What is required: Within the records below is a range that opens at the line with "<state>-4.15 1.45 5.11" and closes at the line with "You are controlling". Return that range word for word, both ends included, and only that range.

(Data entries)

════════════════

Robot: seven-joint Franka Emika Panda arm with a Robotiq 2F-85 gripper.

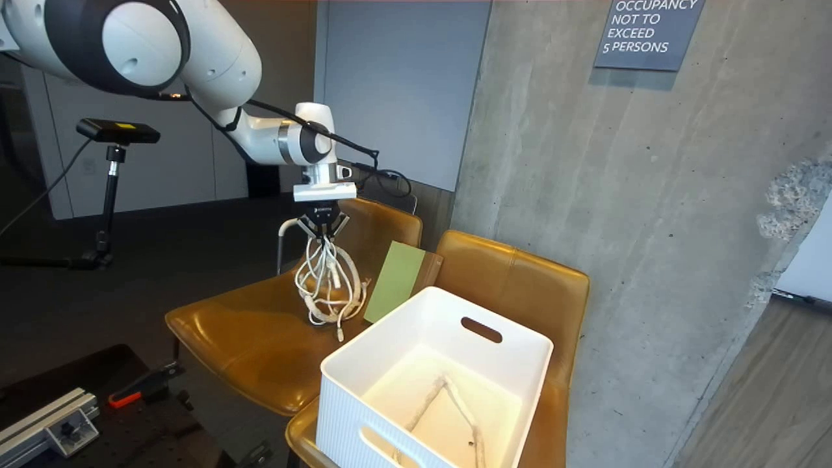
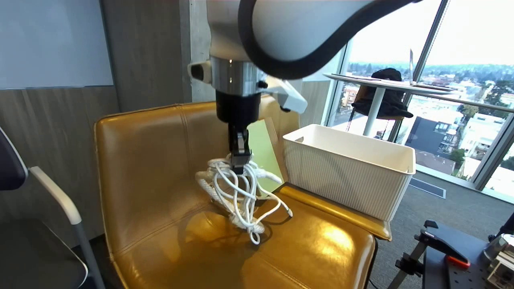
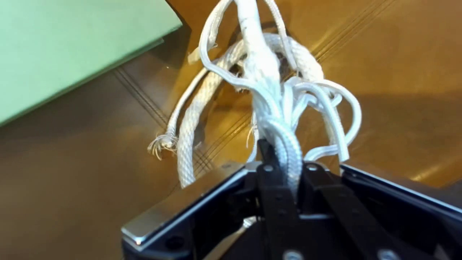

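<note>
My gripper [image 1: 323, 235] points down and is shut on a tangled bundle of white rope [image 1: 330, 281]. In an exterior view the gripper [image 2: 238, 163] holds the bundle [image 2: 245, 196] over the tan leather seat [image 2: 317, 241]; I cannot tell whether its lowest end touches the seat. In the wrist view strands of the rope [image 3: 261, 65] pass between the fingers [image 3: 285, 162], and thick and thin loops spread beyond them. A green flat box or book [image 1: 393, 279] leans beside the bundle; it also shows in the wrist view [image 3: 72, 47].
A white ribbed bin [image 1: 344, 416] stands on the adjoining tan chair [image 1: 520, 273], with a bent pale rope or stick [image 1: 432, 398] inside. A concrete wall [image 1: 650, 195] is behind. A camera on a stand [image 1: 117, 132] and a dark table with an orange-marked clamp [image 1: 140, 393] are nearby.
</note>
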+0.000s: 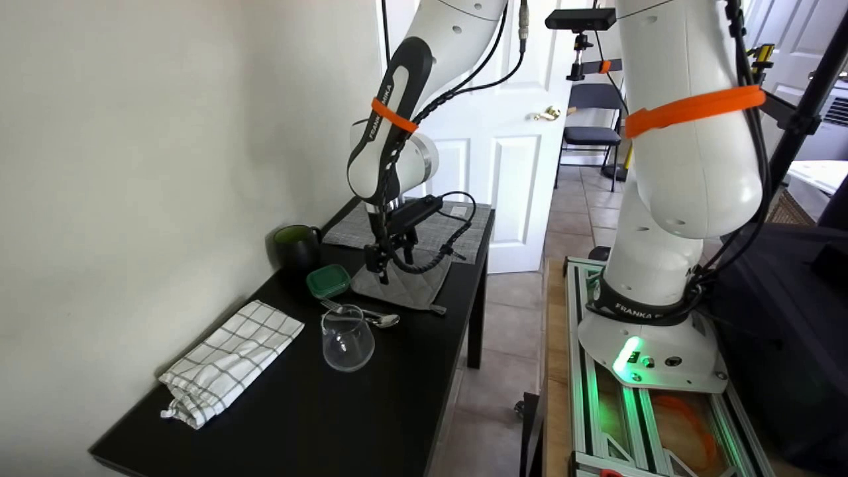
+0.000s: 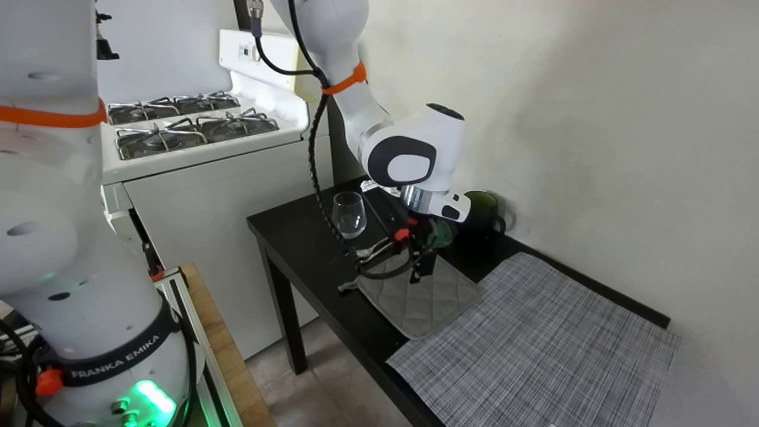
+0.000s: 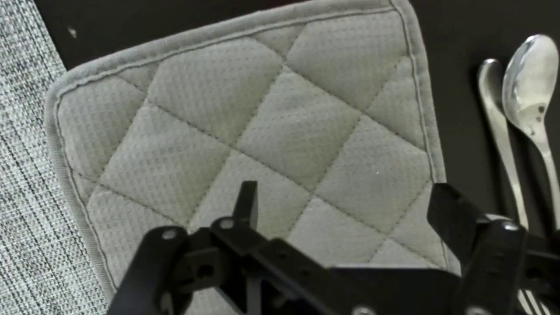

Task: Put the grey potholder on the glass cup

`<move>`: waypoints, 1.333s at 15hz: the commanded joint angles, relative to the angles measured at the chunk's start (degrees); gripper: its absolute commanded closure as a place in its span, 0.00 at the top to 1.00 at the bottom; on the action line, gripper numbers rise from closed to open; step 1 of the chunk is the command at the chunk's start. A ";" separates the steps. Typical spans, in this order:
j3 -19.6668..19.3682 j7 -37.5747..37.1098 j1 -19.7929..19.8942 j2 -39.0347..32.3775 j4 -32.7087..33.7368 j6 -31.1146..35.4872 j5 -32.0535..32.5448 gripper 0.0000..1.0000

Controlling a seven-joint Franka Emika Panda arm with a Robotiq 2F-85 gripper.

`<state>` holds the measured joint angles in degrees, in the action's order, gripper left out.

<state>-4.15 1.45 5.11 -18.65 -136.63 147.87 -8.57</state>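
Note:
The grey potholder [image 1: 414, 295] lies flat on the black table, its quilting clear in the wrist view [image 3: 280, 113] and in an exterior view [image 2: 430, 308]. The clear glass cup [image 1: 349, 344] stands on the table apart from the potholder; it also shows in an exterior view [image 2: 350, 218] and is out of the wrist view. My gripper [image 3: 344, 186] is open and empty above the potholder. In the wrist view one finger is over the pad's inside and one is at its edge. The gripper also shows in both exterior views [image 1: 396, 266] [image 2: 422, 270]; the fingertips' height above the cloth is unclear.
A spoon [image 3: 527, 87] and other cutlery lie between potholder and cup. A green container [image 1: 328, 281] and a dark mug [image 1: 297, 248] stand by the wall. A white checked towel [image 1: 232, 358] lies near the cup. A larger grey mat [image 2: 545, 350] borders the potholder.

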 commanded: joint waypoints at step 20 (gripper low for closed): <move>0.98 -3.33 -3.08 -6.11 2.50 7.94 6.24 0.86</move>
<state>-3.25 -0.30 2.40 -23.39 -134.75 154.45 -2.60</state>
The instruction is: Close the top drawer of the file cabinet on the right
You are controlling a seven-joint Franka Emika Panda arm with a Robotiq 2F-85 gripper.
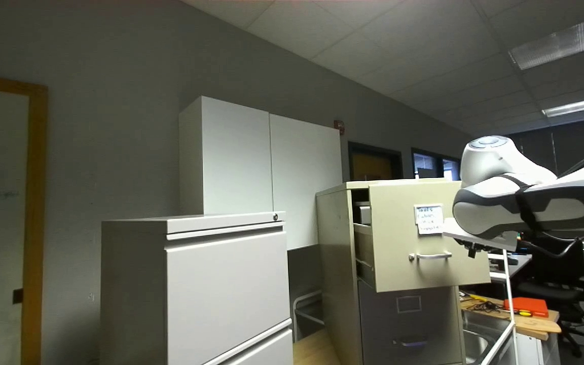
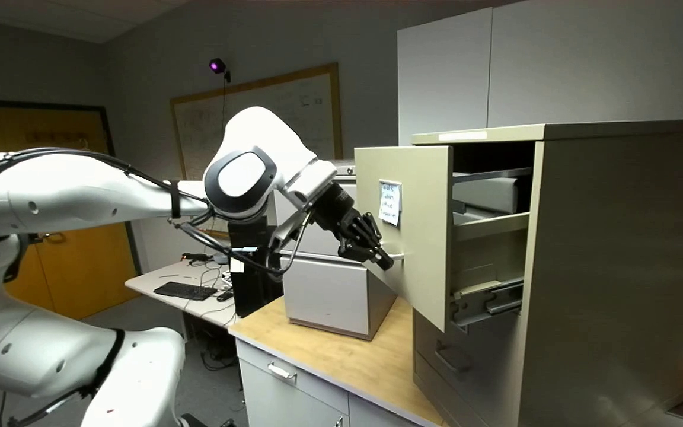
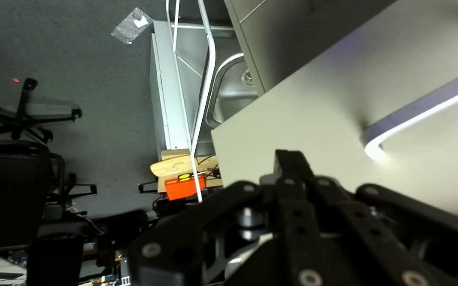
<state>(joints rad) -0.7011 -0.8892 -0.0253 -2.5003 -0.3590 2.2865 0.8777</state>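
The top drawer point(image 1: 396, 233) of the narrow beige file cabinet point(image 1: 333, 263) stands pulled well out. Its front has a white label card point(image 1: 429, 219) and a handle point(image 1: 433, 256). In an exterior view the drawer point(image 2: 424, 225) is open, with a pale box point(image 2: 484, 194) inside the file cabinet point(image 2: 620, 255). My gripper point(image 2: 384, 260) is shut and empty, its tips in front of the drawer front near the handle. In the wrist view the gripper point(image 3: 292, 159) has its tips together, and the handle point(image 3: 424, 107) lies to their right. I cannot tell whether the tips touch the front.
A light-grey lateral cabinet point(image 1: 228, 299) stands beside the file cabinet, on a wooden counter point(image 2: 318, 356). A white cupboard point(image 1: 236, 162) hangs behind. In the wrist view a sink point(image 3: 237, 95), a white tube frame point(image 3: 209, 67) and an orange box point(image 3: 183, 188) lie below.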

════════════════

Result below:
<state>-4.15 1.45 5.11 -18.65 -136.63 147.87 -8.57</state>
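Note:
The grey potholder [image 1: 414, 295] lies flat on the black table, its quilting clear in the wrist view [image 3: 280, 113] and in an exterior view [image 2: 430, 308]. The clear glass cup [image 1: 349, 344] stands on the table apart from the potholder; it also shows in an exterior view [image 2: 350, 218] and is out of the wrist view. My gripper [image 3: 344, 186] is open and empty above the potholder. In the wrist view one finger is over the pad's inside and one is at its edge. The gripper also shows in both exterior views [image 1: 396, 266] [image 2: 422, 270]; the fingertips' height above the cloth is unclear.
A spoon [image 3: 527, 87] and other cutlery lie between potholder and cup. A green container [image 1: 328, 281] and a dark mug [image 1: 297, 248] stand by the wall. A white checked towel [image 1: 232, 358] lies near the cup. A larger grey mat [image 2: 545, 350] borders the potholder.
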
 commanded: joint waypoints at step 20 (gripper low for closed): <move>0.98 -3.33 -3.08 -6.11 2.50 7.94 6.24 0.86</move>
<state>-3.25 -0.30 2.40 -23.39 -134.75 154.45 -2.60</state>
The instruction is: Close the top drawer of the file cabinet on the right
You are controlling a seven-joint Franka Emika Panda arm with a Robotiq 2F-85 gripper.

What was produced is the complete output.